O presidente Jair Bolsonaro sente-se cada vez mais à vontade
para revelar à Nação suas intenções autoritárias. A bem da verdade, decoro e
respeito à ordem constitucional jamais foram traços do caráter do mau militar e
do deputado medíocre. Por que haveriam de ser do presidente da República? O
elevado cargo que ora ocupa não mudou a personalidade de Bolsonaro; foi ele
quem rebaixou a Presidência para acomodá-la à sua estreiteza moral, cívica e
intelectual. Como se vê em suas palavras e atitudes, se Bolsonaro tem na cabeça
alguma ideia de como conduzir o País, é certo que não o levará a bom porto. E
basta assistir à inacreditável reunião ministerial trazida a público por ordem
do Supremo Tribunal Federal (STF) para perceber que a eventual ilegalidade dos
meios para a consecução de seus fins não passa de desprezível detalhe.
O melhor que pode acontecer ao País nesta encruzilhada da
História é que as perigosas intenções do presidente permaneçam onde estão, ou
seja, no plano das intenções. Isto só será possível se as instituições se
mantiverem firmes e resistirem com coragem e espírito público às desabridas
pressões do atual chefe do Poder Executivo. É hora de as Forças Armadas, o
Congresso, o STF, a Procuradoria-Geral da República (PGR) e a imprensa
profissional exercerem suas atribuições republicanas sem desviar um milímetro
das prerrogativas que a Constituição lhes confere. Não é fácil, mas resistir é
preciso.
Contando com o estímulo de Jair Bolsonaro, o bando de
celerados que o apoiam e batem ponto nas redondezas dos Palácios do Planalto e
da Alvorada recrudesceu os ataques aos jornalistas que cobrem a Presidência.
Tão virulentos foram esses ataques que os mais importantes veículos de
comunicação do País decidiram suspender a cobertura jornalística naqueles
locais. Longe de se tratar de “recuo” ou de simples “manifesto” da imprensa
contra o governo, a decisão visa à proteção da integridade física dos
jornalistas, que só está sob risco porque o cidadão Augusto Heleno, chefe do
Gabinete de Segurança Institucional (GSI), não exerce a contento o seu dever de
garantir a incolumidade de todos os que estão em áreas de segurança nacional.
As agressões sofridas pelo fotógrafo Dida Sampaio, do Estado, e por
jornalistas da Folha de S.Paulo e da TV Bandeirantes ilustram bem do
que os camisas pardas do bolsonarismo são capazes.

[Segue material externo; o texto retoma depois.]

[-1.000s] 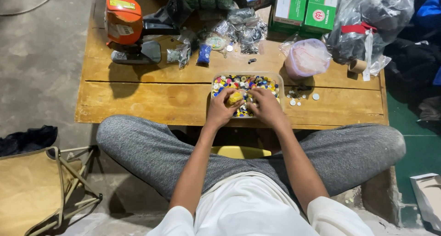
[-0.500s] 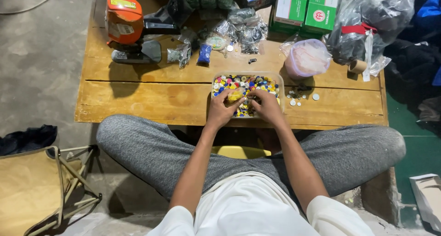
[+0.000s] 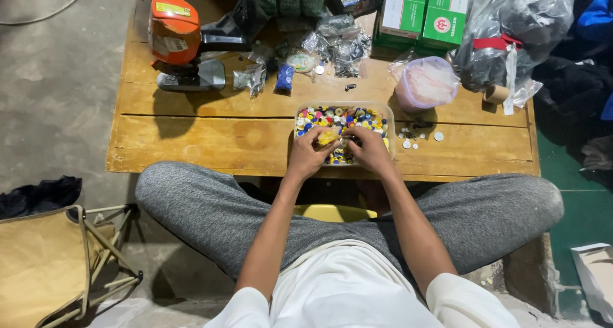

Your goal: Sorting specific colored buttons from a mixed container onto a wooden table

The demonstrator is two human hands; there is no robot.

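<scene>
A clear plastic tray [image 3: 388, 131] full of small multicoloured round pieces sits at the near edge of a low wooden table [image 3: 204, 136]. My left hand [image 3: 308, 154] holds a small yellow piece [image 3: 328, 137] over the tray. Beside it, my right hand [image 3: 365, 148] has its fingers curled down among the coloured pieces and touches the same yellow piece. Both forearms reach forward over my crossed legs in grey trousers.
An orange and black machine [image 3: 182, 44] stands at the table's back left. Small plastic bags [image 3: 332, 44], a lidded pink tub [image 3: 426, 84], green and white boxes [image 3: 424, 12], a tape roll [image 3: 493, 94] and loose white discs [image 3: 418, 136] lie around. A folding canvas stool [image 3: 51, 264] stands at lower left.
Both hands stay over the tray with only small finger movements around the yellow piece.
</scene>
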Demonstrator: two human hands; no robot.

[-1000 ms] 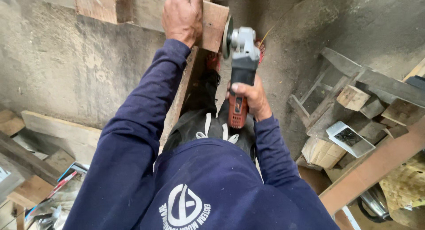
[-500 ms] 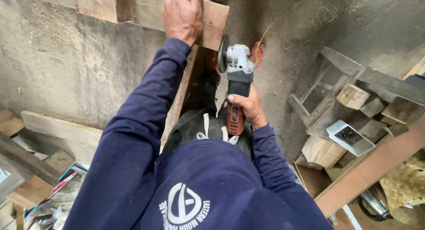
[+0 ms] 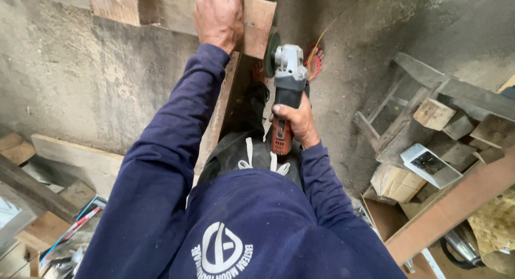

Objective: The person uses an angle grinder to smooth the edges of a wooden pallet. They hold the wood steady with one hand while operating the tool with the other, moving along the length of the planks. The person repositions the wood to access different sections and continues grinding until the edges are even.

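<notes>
Gripping a grey-and-red angle grinder with right hand, left hand clasping rough wooden plank

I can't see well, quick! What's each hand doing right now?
Left hand: closed on the end of the wooden plank.
Right hand: closed around the angle grinder.

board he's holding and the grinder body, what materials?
Board: raw unfinished wood, going by the tan grain and rough sawn face; left hand grips it. Angle grinder in right hand: head looks like bare cast metal, matte silver-grey; the rear grip looks like red-orange plastic.
</notes>
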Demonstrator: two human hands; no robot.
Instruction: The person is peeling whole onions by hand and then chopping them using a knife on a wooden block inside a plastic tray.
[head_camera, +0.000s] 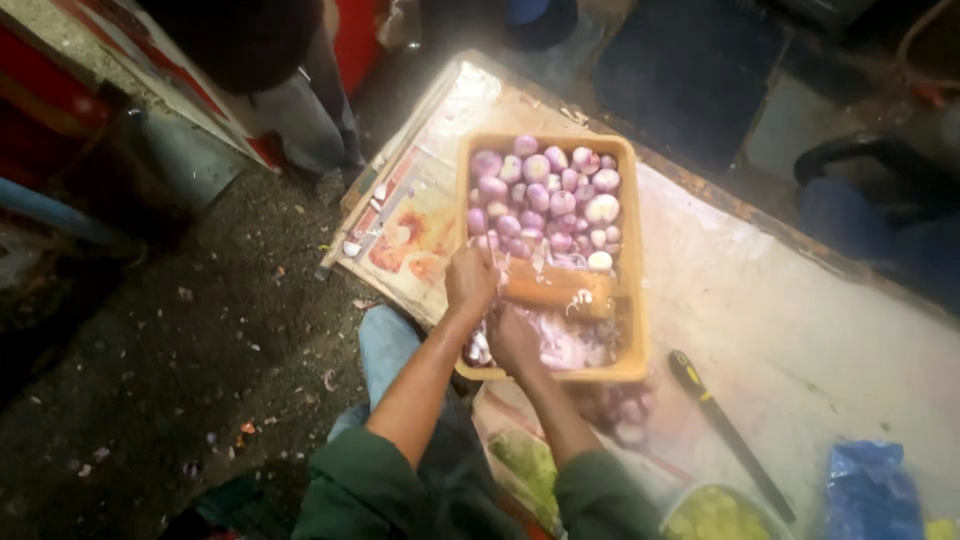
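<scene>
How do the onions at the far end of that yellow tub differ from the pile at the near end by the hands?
The far onions are whole, round and peeled, purple-white, and lie as separate bulbs. The near pile is cut into thin pale shreds, heaped loosely under the orange slicer board. The far onions lie untouched; the right hand rests at the shreds, the left hand by the board. Both share the yellow tub.

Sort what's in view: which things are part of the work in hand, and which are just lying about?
In use: left hand, right hand, slicer, tray, peeled onions, slices.
Lying about: knife, blue bag, bowl.
</scene>
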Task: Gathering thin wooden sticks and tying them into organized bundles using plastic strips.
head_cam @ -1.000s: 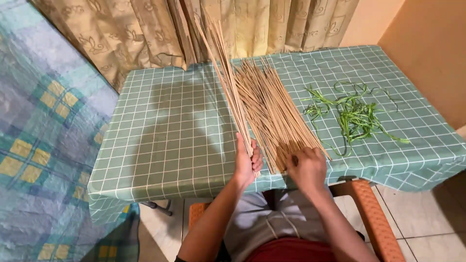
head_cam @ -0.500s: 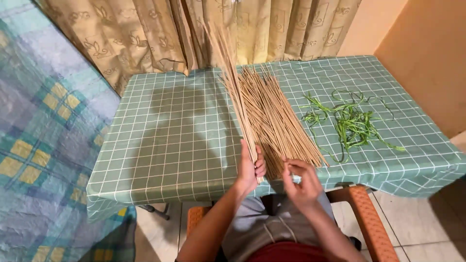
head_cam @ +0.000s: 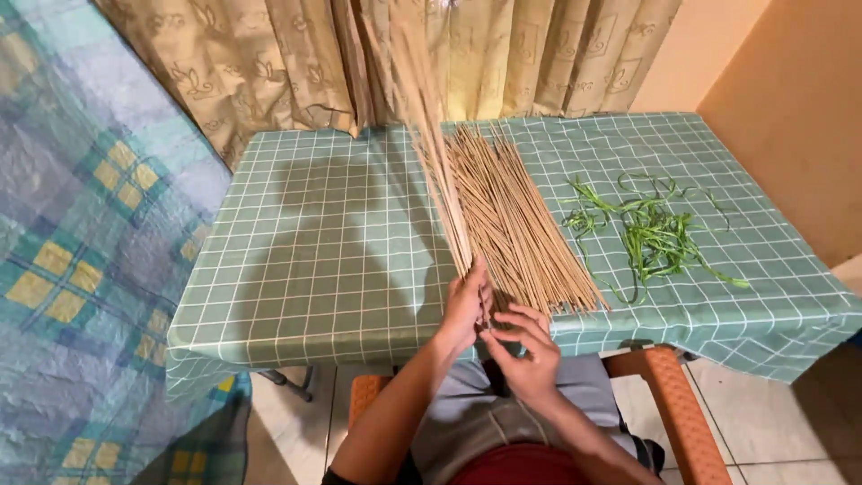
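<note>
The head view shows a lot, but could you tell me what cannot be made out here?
- Top of the raised bundle of sticks: cut off by the upper edge.
- Left hand grip: palm faces away.
- Right hand fingertips: too small to tell what they pinch.

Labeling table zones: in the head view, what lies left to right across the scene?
Blue and yellow checked cloth → bare stretch of the green checked tablecloth → raised bundle of sticks in the left hand → flat pile of thin tan sticks → green leaf strips → orange wall.

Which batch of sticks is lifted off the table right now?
The bunch gripped by the left hand, rising toward the curtain. The other sticks lie flat on the tablecloth.
</note>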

Mas as ameaças à liberdade de imprensa não se dão apenas
pela coação física e pelo assédio moral praticados contra os jornalistas de
campo. William Bonner, editor-chefe e apresentador do Jornal Nacional, da
Rede Globo, tem sido vítima de chantagens e fraudes por meio do uso de dados
pessoais de seu filho. De um número telefônico com prefixo 61 (Brasília), o
jornalista recebeu mensagens com dados fiscais sigilosos seus e de sua família.
O objetivo dessas ações, obviamente, é tolher o livre exercício da profissão.
Não se sabe a autoria dos crimes, mas não se ouviu uma só palavra de repúdio de
Jair Bolsonaro ou de qualquer membro de seu governo ao ato vergonhoso e
covarde. É com tais vícios morais que os bolsonaristas e seus inocentes úteis
se associam?
Como a imprensa, o Congresso, a PGR e o STF, entre outras
instituições de Estado, têm sido constrangidos por Bolsonaro a afrouxar a
independência e os controles constitucionais que regem o sistema de freios e
contrapesos. O desassombro dos avanços autocráticos do presidente é tal que faz
crer que ele realmente se vê como um ungido para governar o País como melhor
lhe aprouver, devendo satisfações apenas a seus caprichos. Não é hora de
tibieza. A resposta das instituições deve ser à altura das ameaças. Ao tomar
posse como presidente do Tribunal Superior Eleitoral, o ministro Luís Roberto
Barroso afirmou que “não há volta no caminho da estabilidade institucional e
democrática”. O presidente da Câmara dos Deputados, Rodrigo Maia, disse que
“prudência não pode ser confundida com hesitação”, enfatizando que a
“preservação da democracia” não será descuidada pela Casa das Leis.
As forças vitais do País deveriam estar inteiramente voltadas para a tarefa de salvar o maior número de vidas possível em meio à pandemia. Desafortunadamente, o Brasil hoje tem de lutar pela vida e pela liberdade a um só tempo. Mas se é assim, à luta, pois.